Not since Nov. 6, 2004, to be exact, when Holy Angels grad John Stocco led a 24-point Wisconsin rout over Minnesota. That was four days after George W. Bush defeated John Kerry in the presidential election.
Minnesota’s 2005 loss to Wisconsin — on a last-minute blocked punt at the Metrodome — still has Gophers fans in a haunted disbelief. The torment continued with three-point losses in 2008 and 2009, and since then the Badgers have won by an average score of 35-16.
“It’s something that is eluding our résumés, for sure,” Gophers senior Jon Christenson said. “We’ve won all the other [rivalry] trophies, and it’s one of those that we want badly.”
Jerry Kill’s staff won Floyd of Rosedale from Iowa (in 2011 and 2014), the Governor’s Victory Bell from Penn State (2013) and the Little Brown Jug from Michigan (2014).
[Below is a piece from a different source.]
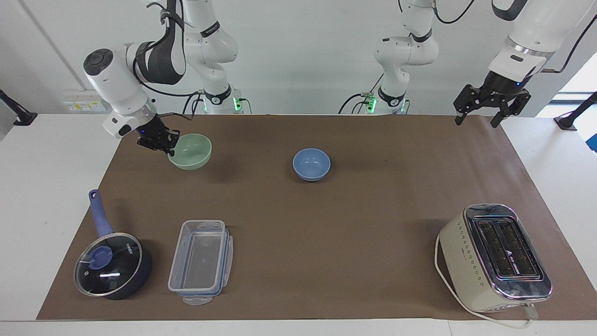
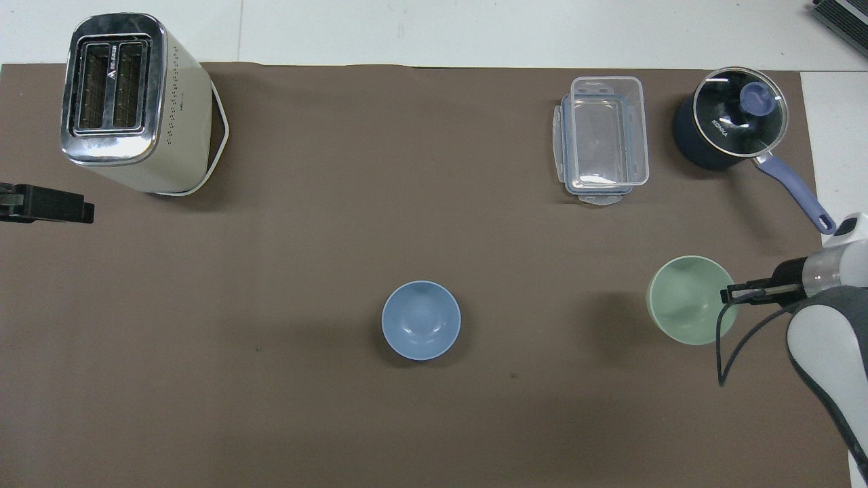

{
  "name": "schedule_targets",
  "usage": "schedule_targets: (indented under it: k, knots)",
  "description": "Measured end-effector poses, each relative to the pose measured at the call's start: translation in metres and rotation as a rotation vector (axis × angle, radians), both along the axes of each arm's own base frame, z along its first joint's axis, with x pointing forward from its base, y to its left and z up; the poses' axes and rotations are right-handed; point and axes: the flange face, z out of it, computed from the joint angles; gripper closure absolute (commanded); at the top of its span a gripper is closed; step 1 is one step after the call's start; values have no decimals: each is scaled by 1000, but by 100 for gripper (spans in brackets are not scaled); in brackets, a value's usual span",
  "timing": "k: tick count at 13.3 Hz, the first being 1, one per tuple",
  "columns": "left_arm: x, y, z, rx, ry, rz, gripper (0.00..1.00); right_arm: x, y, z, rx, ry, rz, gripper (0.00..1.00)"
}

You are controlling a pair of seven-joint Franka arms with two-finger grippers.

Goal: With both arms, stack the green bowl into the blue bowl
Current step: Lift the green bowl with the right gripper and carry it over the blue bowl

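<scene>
Two bowls are in play. The right claw [image 1: 169,148] is closed on the rim of the green bowl [image 1: 190,151], which hangs lifted clear of the bench [image 1: 326,224] at the right arm's end. The blue bowl [image 1: 311,164] rests mid-bench, well apart. Current step, as judged: carry. The next move calls for travel to a point over the blue bowl, then lowering and release. The left claw [image 1: 490,101] waits, fingers wide apart and empty, over the bench's left-arm end.
</scene>
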Motion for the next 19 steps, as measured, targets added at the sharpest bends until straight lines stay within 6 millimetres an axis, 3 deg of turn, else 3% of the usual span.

But there’s a prominent spot in the Gophers’ trophy case just waiting for the six-foot Axe.
Last year, the Gophers would have won the Big Ten West title if they had found a way to solve the Badgers. Their regular-season finale in Madison was winner-take-all, and Minnesota led 17-3 before Wisconsin stormed back for a 34-24 win.
“The day we show up and play better for four quarters than Wisconsin does, we’ll bring the Axe back home,” Claeys said. “It’s a very simple formula. It’s hard to execute.”
The Badgers (8-3, 5-2) have a strong record again but aren’t the same team. Melvin Gordon, who set a Big Ten rushing record last year with 2,587 yards, bounced to the NFL. Corey Clement was expected to fill the void after rushing for 89 yards on only seven carries against the Gophers last year.
Clement has been hobbled with a sports hernia and played a limited role in last week’s 13-7 loss to Northwestern. He reportedly won’t play against the Gophers, after receiving two citations Tuesday for disorderly conduct from a Nov. 8 dispute at his off-campus apartment. The police report said Clement threw the first punch that night, even though the Badgers initially had depicted it as an act of self-defense.
Beyond Clement’s issues, Wisconsin has three redshirt freshmen starting on its injury-depleted offensive line. The Badgers led the Big Ten with 320 rushing yards per game last year. This year they average 138.
Despite the offensive shortcomings, the Badgers still rank No. 1 in the nation in scoring defense (12.4 points per game). The Gophers are allowing 25.6 points per game.
“We’re ready to go out there and play a 13-10 game,” Gophers senior Briean Boddy-Calhoun said. “It’s one of those unique games, where we’re not only facing their offense but we’re facing their defense. We’ve got to go in there like we’re not going to score any points — not saying we’re not — but we’ve got to go in there with that mind-set.”
Adding to the day’s emotion, Kill will be back for the first time since retiring for health reasons on Oct. 28. He’ll be on the field for the Senior Day introductions and he’ll help the Gophers commemorate their fourth annual Epilepsy Awareness Game.
Claeys said if the Gophers win, Kill should be the one who leads the charge to grab the Axe.
“He definitely deserves that,” Claeys said, “along with the players.”